Pour Olivier Devin, l'hybridation ne change pas les pratiques de l'agilité, elles les renforcent mêmes. En revanche, elle peut mettre en évidence des carences dans le management. "Le travail en mode hybride met en difficulté les managers qui n'auraient pas anticipé sa mise en œuvre", prévient le consultant. L'hybridation nécessite, selon lui, un besoin accru de leadership et d'accompagnement. "Un scrum master profitera de ce changement d'organisation du travail pour rappeler les principes de l'agilité. Il doit aussi veiller à constituer une équipe et non un groupe où seuls ceux qui parlent fort se font entendre. Si le cadre est bien posé, l'équipe va s'auto-réguler pour que chacun de ses membres puisse prendre la parole", argue Olivier Devin.

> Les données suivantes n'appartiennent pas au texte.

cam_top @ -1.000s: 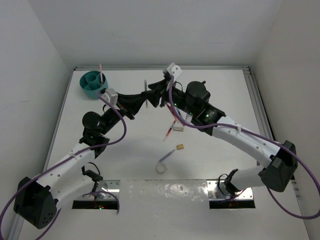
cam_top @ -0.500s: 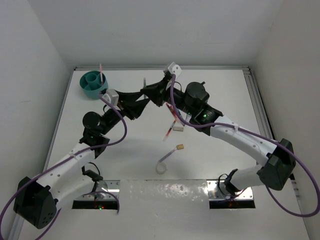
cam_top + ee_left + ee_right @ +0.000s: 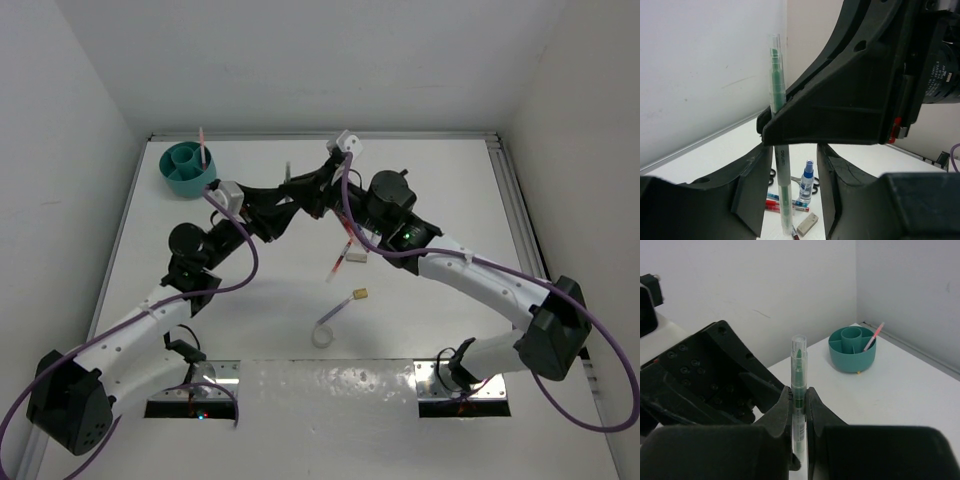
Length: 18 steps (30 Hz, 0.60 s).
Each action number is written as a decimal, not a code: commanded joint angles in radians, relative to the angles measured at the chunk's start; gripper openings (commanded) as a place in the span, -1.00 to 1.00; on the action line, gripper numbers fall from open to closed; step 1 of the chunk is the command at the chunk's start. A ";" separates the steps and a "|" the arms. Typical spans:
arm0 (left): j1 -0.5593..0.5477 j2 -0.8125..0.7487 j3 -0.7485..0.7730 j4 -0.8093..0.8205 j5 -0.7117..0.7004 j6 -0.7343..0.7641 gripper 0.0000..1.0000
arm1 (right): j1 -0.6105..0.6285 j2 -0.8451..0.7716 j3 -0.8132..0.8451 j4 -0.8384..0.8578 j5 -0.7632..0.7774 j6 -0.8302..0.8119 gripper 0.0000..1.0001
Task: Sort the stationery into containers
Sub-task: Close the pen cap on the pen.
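Green pen (image 3: 799, 371) stands upright in mid-air, pinched between the closed fingers of my right pincer (image 3: 799, 399). My left pincer (image 3: 792, 160) is partly open, fingers either side of the shaft, holding nothing. The teal cup (image 3: 851, 354) sits well apart.
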 commanded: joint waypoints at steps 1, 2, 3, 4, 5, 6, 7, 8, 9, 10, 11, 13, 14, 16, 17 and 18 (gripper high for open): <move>-0.016 0.007 -0.004 0.038 0.003 0.015 -0.25 | 0.020 -0.002 -0.013 0.075 -0.030 0.035 -1.00; -0.016 0.008 -0.006 0.030 0.003 0.016 -0.25 | 0.026 0.000 -0.013 0.082 -0.030 0.038 -1.00; -0.017 0.011 -0.006 0.027 0.000 0.015 -0.25 | 0.029 -0.002 -0.013 0.086 -0.030 0.040 -1.00; -0.017 0.013 -0.006 0.023 -0.004 0.013 -0.27 | 0.031 0.003 -0.013 0.092 -0.030 0.043 -1.00; -0.017 0.014 -0.008 0.018 -0.002 0.012 -0.30 | 0.037 0.003 -0.010 0.095 -0.030 0.043 -1.00; -0.017 0.013 -0.008 0.016 -0.002 0.012 -0.33 | 0.040 0.006 -0.008 0.094 -0.030 0.041 -1.00; -0.019 0.014 -0.009 0.015 -0.002 0.013 -0.44 | 0.043 0.009 -0.005 0.094 -0.032 0.043 -1.00; -0.019 0.014 -0.011 0.013 -0.002 0.013 -0.50 | 0.045 0.011 -0.005 0.094 -0.033 0.043 -1.00; -0.020 0.016 -0.009 0.013 -0.004 0.013 -0.66 | 0.043 0.011 -0.005 0.094 -0.032 0.043 -1.00; -0.019 0.011 -0.012 0.013 -0.013 0.012 -0.75 | 0.045 0.011 -0.008 0.091 -0.032 0.041 -1.00; -0.019 0.008 -0.014 0.013 -0.020 0.012 -0.82 | 0.043 0.008 -0.008 0.089 -0.032 0.043 -1.00; -0.019 0.002 -0.014 0.015 -0.043 0.007 -1.00 | 0.045 0.005 -0.011 0.082 -0.030 0.040 -1.00; -0.019 0.001 -0.015 0.013 -0.050 0.004 -1.00 | 0.045 0.001 -0.016 0.079 -0.029 0.038 -1.00; -0.017 -0.002 -0.017 0.015 -0.062 -0.005 -1.00 | 0.043 0.001 -0.019 0.073 -0.029 0.030 -1.00; -0.019 -0.004 -0.020 0.019 -0.063 -0.008 -1.00 | 0.045 0.000 -0.017 0.066 -0.030 0.026 -0.86; -0.019 -0.004 -0.021 0.024 -0.063 -0.017 -1.00 | 0.045 0.000 -0.017 0.059 -0.030 0.021 -0.65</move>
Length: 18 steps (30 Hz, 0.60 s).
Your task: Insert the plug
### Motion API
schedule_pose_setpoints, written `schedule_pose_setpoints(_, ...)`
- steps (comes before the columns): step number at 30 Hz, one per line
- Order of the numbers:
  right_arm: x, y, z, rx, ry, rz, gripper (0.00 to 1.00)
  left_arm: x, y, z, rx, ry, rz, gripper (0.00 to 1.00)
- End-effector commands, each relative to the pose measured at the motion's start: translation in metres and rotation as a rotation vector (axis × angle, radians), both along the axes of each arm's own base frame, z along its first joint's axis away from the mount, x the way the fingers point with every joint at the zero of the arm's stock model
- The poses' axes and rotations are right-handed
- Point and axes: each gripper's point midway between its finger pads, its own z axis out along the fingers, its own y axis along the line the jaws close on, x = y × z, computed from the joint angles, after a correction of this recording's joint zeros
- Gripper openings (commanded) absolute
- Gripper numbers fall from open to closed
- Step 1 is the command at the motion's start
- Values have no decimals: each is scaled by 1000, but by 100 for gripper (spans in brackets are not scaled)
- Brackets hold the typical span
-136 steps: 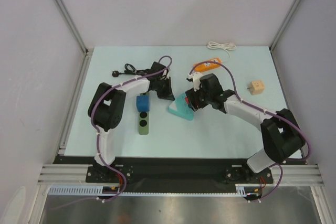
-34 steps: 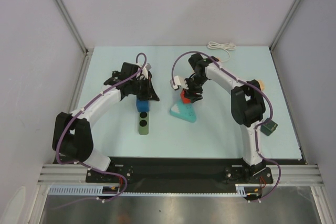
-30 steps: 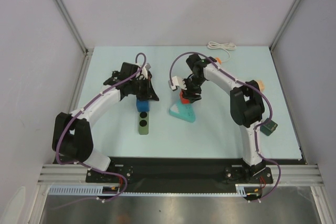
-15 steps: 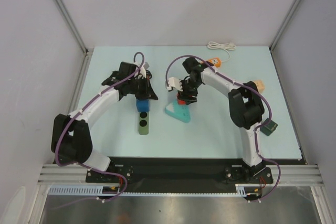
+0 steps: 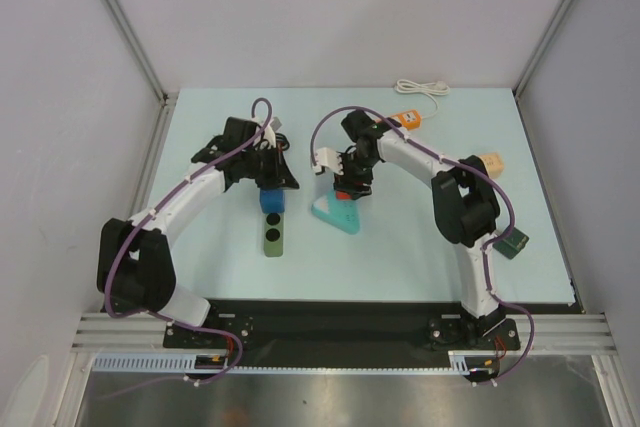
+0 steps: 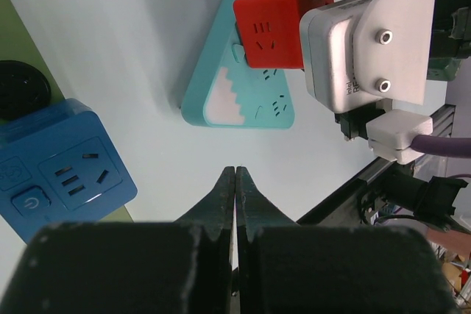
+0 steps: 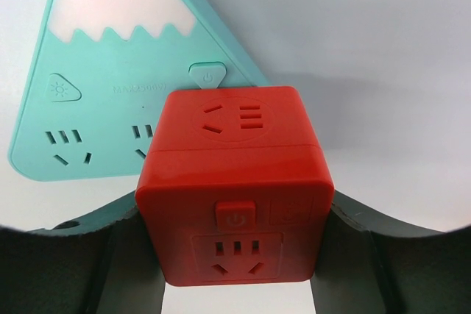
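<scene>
The plug and its black cord are hidden from every view; my left arm covers the back-left table in the top view. My left gripper [image 5: 286, 181] [image 6: 235, 171] is shut with nothing between its fingers, hovering just beyond a blue cube socket [image 5: 271, 201] [image 6: 60, 174]. My right gripper [image 5: 347, 188] [image 7: 235, 234] is shut on a red cube socket [image 5: 345, 190] [image 7: 234, 182] [image 6: 277, 24], one finger on each side. The red cube sits over one corner of a teal triangular socket board [image 5: 333, 213] [image 7: 103, 108] [image 6: 235, 90].
A green strip with black discs [image 5: 272, 237] lies under and in front of the blue cube. An orange power strip [image 5: 405, 118] with a white cord [image 5: 425, 88] lies at the back. A wooden block [image 5: 491, 161] and a dark green block [image 5: 512, 243] are beside the right arm.
My right gripper has carried the red cube to the left, and the teal triangle has slid left with it. My left gripper drifted slightly left, staying shut.
</scene>
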Motion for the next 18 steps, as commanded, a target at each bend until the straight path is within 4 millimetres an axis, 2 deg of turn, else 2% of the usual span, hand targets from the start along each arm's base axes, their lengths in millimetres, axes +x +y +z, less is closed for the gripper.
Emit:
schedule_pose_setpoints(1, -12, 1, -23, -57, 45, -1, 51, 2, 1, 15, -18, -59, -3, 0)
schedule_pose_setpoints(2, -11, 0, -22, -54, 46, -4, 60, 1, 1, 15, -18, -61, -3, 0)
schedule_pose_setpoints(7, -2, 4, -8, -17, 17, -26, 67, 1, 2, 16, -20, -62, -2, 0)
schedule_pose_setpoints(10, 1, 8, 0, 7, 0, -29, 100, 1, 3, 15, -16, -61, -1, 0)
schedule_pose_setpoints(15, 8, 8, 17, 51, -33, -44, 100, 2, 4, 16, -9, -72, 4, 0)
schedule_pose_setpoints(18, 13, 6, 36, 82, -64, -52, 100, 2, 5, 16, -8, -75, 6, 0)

Il s'agit aussi de tirer des enseignements de la crise sanitaire où un certain nombre de dérives ont eu lieu avec des plages de travail à rallonge et une tendance à la réunionite. "Le manager doit rappeler quelques règles d'hygiène au travail avec des horaires cadrés, des réunions en nombre limité et pas à des heures indues", conseille Olivier Devin.

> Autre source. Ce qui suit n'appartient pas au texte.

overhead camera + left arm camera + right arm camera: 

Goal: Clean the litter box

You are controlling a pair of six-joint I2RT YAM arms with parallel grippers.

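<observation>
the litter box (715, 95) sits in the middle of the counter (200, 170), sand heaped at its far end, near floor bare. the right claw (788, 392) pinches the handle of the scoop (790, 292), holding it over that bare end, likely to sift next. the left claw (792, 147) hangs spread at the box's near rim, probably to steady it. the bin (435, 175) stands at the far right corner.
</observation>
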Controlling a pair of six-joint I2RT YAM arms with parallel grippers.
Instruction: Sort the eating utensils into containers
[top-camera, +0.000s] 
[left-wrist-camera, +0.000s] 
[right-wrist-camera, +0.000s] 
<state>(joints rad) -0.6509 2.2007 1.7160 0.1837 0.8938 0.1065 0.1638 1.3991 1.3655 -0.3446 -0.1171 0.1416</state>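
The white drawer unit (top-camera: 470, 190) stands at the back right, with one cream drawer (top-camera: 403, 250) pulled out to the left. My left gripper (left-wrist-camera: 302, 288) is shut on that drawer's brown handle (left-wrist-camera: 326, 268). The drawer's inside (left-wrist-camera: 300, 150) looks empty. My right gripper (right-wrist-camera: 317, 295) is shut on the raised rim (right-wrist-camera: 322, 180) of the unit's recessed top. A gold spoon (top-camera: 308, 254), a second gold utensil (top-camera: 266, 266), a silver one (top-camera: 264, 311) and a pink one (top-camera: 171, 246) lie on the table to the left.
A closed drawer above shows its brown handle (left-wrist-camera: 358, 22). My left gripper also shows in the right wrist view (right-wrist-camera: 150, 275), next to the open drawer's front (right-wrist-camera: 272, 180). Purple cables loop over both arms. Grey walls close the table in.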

De même, les bonnes pratiques issues de la pandémie peuvent perdurer comme l'activation systématique de la caméra pour capter un minimum de communication non verbale. A défaut, il convient de rappeler qu'il existe des fonds visuels permettant de masquer l'intimité de son domicile. Certaines équipes ont aussi mis en place la météo du jour ou un mur d'humeur pour signifier l'état d'esprit du moment de chaque participant.

Piloter des objectifs et non des tâches

Au niveau de l'outillage, la crise sanitaire a dû permettre de sélectionner une solution de visioconférence parmi les Zoom, Microsoft Teams, Google Meet, Whereby ou Cisco Webex. Autres outils devenus indispensables : les plateformes de management visuel de type Klaxoon, Mural, Miro, Stormboard ou iObeya.

Les agilistes retrouveront, dans ces espaces collaboratifs persistants, les tableaux en mode Kanban, les murs virtuels d'étiquettes ou le fameux burndown chart qui représente graphiquement la quantité de travail restant à faire au cours d'un sprint. "Il serait faux de penser que les outils vont tout régler et encadrer automatiquement les pratiques agiles", tempère Olivier Devin. "Ils restent un support et non la finalité. Le manageur pilote des objectifs et non des tâches."

Enfin, l'hybridation conduit à un réaménagement de l'espace de travail. "Autrefois, les collaborateurs cherchaient des salles pour s'isoler. Aujourd'hui, ils viennent au bureau pour échanger", poursuit Olivier Devin. Une entreprise se doit donc de proposer une grande variété de formats entre les salles de réunion dédiés au brainstorming et les espaces de convivialité pour les échanges informels.